Signs of climate change can also come through mute radios

 
Published: Thursday 30 September 2004

-- SOMETIMES, no news is worse than bad news. You can ask millions of old-fashioned citizens in south Asia -- mostly from the lower strata of the consumer ladder and some others who can't give up an old habit -- who still tune in to BBC Radio or Radio Sri Lanka (Radio Ceylon, if you were around in the heyday of this brand). Their archaic radio instruments are capable of catching shortwave signals; they are yet to catch on the FM radio potpourri. These people are in a jam because shortwave signals are gettig increasingly unclear. They are yet to get an important bad news.

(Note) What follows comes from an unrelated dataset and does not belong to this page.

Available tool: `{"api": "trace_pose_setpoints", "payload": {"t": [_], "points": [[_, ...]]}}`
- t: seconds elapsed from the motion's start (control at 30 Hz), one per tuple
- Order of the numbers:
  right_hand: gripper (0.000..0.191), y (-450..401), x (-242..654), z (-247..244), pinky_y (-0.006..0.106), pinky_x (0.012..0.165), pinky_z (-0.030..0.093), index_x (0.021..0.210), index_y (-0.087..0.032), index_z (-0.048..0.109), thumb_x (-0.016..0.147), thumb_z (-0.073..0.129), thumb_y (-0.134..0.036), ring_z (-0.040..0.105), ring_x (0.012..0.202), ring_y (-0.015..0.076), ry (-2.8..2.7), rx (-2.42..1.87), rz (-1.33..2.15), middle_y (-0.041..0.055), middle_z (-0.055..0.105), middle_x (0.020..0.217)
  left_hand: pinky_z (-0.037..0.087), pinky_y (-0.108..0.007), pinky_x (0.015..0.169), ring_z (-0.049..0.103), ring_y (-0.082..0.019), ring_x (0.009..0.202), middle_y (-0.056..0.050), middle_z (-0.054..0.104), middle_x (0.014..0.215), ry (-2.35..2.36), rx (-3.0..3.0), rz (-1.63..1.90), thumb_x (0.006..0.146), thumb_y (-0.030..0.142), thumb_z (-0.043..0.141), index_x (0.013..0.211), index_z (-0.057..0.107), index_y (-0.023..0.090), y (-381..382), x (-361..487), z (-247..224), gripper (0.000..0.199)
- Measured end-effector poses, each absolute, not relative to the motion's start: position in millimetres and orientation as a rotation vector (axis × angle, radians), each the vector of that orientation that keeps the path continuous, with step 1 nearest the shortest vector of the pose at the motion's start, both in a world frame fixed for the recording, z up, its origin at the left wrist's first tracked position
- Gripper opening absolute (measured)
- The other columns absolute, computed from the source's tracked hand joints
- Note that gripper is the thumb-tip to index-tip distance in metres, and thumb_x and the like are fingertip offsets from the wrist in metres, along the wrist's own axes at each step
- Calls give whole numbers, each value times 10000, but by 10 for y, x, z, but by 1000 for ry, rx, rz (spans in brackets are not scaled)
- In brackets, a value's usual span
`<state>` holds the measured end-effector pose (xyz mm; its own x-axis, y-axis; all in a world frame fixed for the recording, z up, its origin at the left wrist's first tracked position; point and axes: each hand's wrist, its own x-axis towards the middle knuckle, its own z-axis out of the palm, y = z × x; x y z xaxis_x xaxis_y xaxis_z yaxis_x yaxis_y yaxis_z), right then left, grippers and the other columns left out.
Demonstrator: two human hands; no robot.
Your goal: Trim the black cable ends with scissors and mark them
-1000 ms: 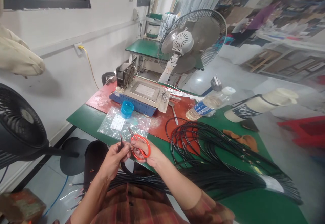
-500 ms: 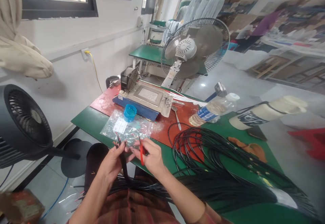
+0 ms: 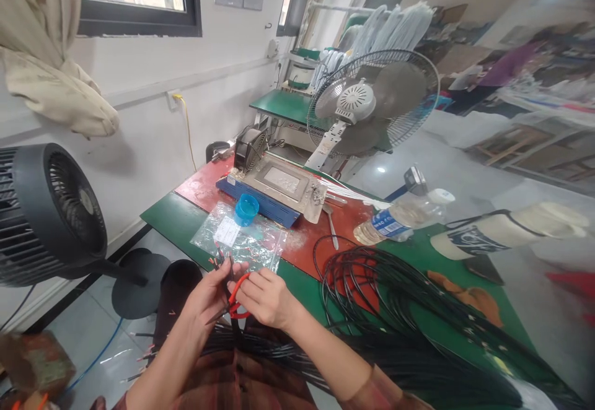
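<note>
My left hand [image 3: 211,292] is closed around several black cables, whose ends with thin red and dark wires [image 3: 219,256] stick up past the thumb. In my right hand [image 3: 267,298] is a pair of red-handled scissors [image 3: 236,291]; the fingers are curled on the handle loops. The dark blades point down and to the left, close against the left palm, and their tips are partly hidden. Across my lap lies a bundle of black cables [image 3: 274,348]. Just beyond my hands a clear plastic bag [image 3: 260,243] lies on the table.
A blue round container [image 3: 246,209] stands on the bag, before a blue-sided heating plate [image 3: 283,184]. Coiled black cables [image 3: 367,274], a spoon [image 3: 331,227], a water bottle [image 3: 395,221] and a cream tumbler [image 3: 502,233] are to the right. Fans stand at left [image 3: 74,205] and behind [image 3: 372,103].
The scissors have turned over in my right hand: their blades pointed up and now point down-left, with the red loops upward. That hand has moved toward the left one. The view has shifted slightly.
</note>
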<state>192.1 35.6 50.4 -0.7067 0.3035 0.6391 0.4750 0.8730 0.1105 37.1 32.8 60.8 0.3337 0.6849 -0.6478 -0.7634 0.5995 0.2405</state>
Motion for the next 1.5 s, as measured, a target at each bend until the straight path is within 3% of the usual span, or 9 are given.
{"api": "trace_pose_setpoints", "payload": {"t": [0.23,0.37,0.47,0.6,0.77,1.03,1.5], "points": [[76,425,1949,525,285,526,303,862,-147,610,844,537,-154,484,590,124,-2286,-569,-355,7,559,608,523,-224,546,605,-111,550,-76,666,692,851,-75,984,834,160,550,783,633,82,328,416,632,125],[113,600,1962,666,255,526,376,786,-163,629,835,529,-182,508,556,121,-1902,-933,-26,19,582,606,508,-255,564,589,-113,568,-26,632,695,956,-2,1051,774,196,644,907,616,140,294,406,582,147],[134,882,2029,772,242,574,443,784,-173,655,814,574,-275,581,605,132,-1618,-1219,270,36,649,688,381,-180,449,425,-44,441,44,515,583,897,124,1096,750,268,677,921,615,143,228,345,494,221],[207,1265,2133,770,270,659,477,782,-187,681,780,590,-374,634,704,173,-1508,-1369,418,51,703,790,295,-188,438,290,-34,422,71,420,513,872,247,1109,740,324,681,877,631,115,87,217,297,256],[262,1495,2139,657,247,661,453,766,-187,686,787,557,-414,632,717,172,-1604,-1509,347,49,707,789,275,-220,459,250,-53,435,67,403,495,929,234,1077,740,358,671,838,632,119,-127,69,-4,261],[307,1647,2089,569,210,608,393,654,-184,634,812,531,-427,622,689,156,-1766,-1636,195,59,691,740,324,-260,529,348,-105,498,29,471,504,1003,260,1097,755,455,616,837,638,131,-243,-33,-326,335],[279,1666,2117,603,212,623,394,697,-189,645,842,482,-362,622,687,152,-1853,-1613,214,49,690,735,316,-250,521,314,-79,502,33,423,608,811,67,1072,742,370,663,840,609,139,-146,-140,-613,257]]}}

We don't know if Guglielmo Marconi, the Italian who made radio transmission possible back in 1895, will pardon us for failing him so miserably. Since his first trans-Atlantic radio transmission in 1902, the operating principle has remained unaffected by the media revolution: the ionosphere reflects radio frequencies below 10 megacycles. A team at the Indian Instutute of Tropical Meteorology spent five years studying the ionosphere. After analysing records of global temperature and weather patterns of the past 30 years, they concluded that the ionosphere's shrinking, and this is inhibiting reflection of shortwave radio frequencies. (see Fading out) Why is it thinning down? Due to a rapid temperature decrease (15C in 30 years) in the ionosphere.

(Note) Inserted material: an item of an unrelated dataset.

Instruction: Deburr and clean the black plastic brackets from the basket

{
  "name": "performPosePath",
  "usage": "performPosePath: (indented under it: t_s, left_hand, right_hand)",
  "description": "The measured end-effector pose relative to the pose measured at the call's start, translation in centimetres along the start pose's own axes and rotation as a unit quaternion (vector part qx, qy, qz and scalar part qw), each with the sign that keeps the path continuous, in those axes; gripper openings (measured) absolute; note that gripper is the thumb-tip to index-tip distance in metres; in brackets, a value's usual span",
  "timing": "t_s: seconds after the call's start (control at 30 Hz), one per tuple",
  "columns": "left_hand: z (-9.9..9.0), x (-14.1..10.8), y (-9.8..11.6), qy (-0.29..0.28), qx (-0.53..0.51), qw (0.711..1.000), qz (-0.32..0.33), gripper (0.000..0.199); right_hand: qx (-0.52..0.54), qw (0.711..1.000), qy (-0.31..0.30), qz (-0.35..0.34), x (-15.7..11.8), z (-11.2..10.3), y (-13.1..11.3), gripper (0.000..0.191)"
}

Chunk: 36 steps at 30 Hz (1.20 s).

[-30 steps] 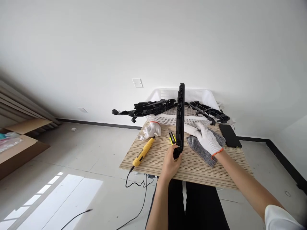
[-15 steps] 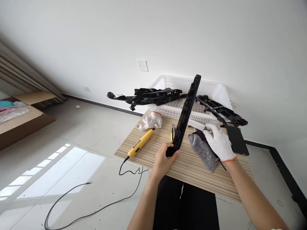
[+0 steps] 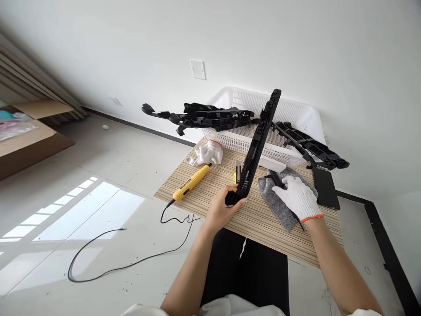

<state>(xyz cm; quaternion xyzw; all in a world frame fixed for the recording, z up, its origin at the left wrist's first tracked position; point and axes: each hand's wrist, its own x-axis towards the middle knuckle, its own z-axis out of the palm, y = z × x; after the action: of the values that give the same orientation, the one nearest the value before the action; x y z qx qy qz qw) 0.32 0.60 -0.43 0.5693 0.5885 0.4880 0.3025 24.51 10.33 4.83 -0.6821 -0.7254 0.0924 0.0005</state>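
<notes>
My bare left hand (image 3: 222, 208) grips the lower end of a long black plastic part (image 3: 255, 153), which slants up over the basket's edge. My right hand (image 3: 297, 197), in a white glove with an orange cuff, lies over a grey cloth (image 3: 276, 204) with its fingers at a dark, slim object (image 3: 275, 179); whether they grip it is hidden. A white block (image 3: 272, 165) lies just beyond the cloth. Beside the long part is a yellow and black cutter (image 3: 237, 172). A yellow corded tool (image 3: 191, 183) rests further left, near a loose white glove (image 3: 209, 153).
A white basket (image 3: 230, 143) at the back of the striped table (image 3: 263, 232) holds black plastic parts (image 3: 213, 117) that jut out on both sides. At right lies a black flat device (image 3: 325, 188). A cable (image 3: 131, 264) trails over the floor; a cardboard box (image 3: 33, 147) stands far left.
My right hand has moved off the white block and down to the dark object on the cloth. The view has shifted slightly; my left hand keeps its hold on the long part.
</notes>
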Motion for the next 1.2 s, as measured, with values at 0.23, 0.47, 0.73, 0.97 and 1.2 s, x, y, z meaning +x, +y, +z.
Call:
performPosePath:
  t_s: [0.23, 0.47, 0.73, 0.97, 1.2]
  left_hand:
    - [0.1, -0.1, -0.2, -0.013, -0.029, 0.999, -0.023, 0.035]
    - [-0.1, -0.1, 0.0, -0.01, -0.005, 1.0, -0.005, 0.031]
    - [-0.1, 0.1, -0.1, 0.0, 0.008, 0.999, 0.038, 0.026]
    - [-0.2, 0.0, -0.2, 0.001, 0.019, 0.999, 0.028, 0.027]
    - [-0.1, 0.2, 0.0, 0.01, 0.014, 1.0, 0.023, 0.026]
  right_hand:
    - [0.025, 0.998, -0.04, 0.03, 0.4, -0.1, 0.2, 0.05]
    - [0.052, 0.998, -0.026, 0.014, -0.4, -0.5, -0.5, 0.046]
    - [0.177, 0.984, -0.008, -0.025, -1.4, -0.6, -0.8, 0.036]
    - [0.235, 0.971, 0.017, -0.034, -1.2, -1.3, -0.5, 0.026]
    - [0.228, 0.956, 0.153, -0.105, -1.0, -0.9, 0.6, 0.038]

To visualise the implications, think of a mime artist suffocating from an imaginary contraction of space. Then tell yourself: "Our atmosphere's shrinking." In real time, this shrinking will create an 'atmosphere drag', pulling our satellites earthwards. It is bound to affect lower atmospheric behaviour and, hence, weather. Blame rising levels of air pollution and increasing emissions of greenhouse gases. In the months and years to come, we are likely to come across studies that negate this finding with vehemence. Be prepared.

Bad news is actually pouring in from all directions. The ordinary people can't make sense of the terms statesmen and scientists use. Global warming? Climate change? Call it what you may, things are changing. And they are affecting us. Elsewhere in this issue of our magazine, readers will find our request for their perception of how the weather's changed in their region. It's a bit tricky. The signal could be early flowering or late rain, short winter or repeated crop failure, a sudden increase in boat production or the need to buy additional winter clothing. In the intricate world of climate change, somebody's loss can be somebody else's gain. If Marconi's signal is getting weakened by a thinned ionosphere, what's happening to televisions signals?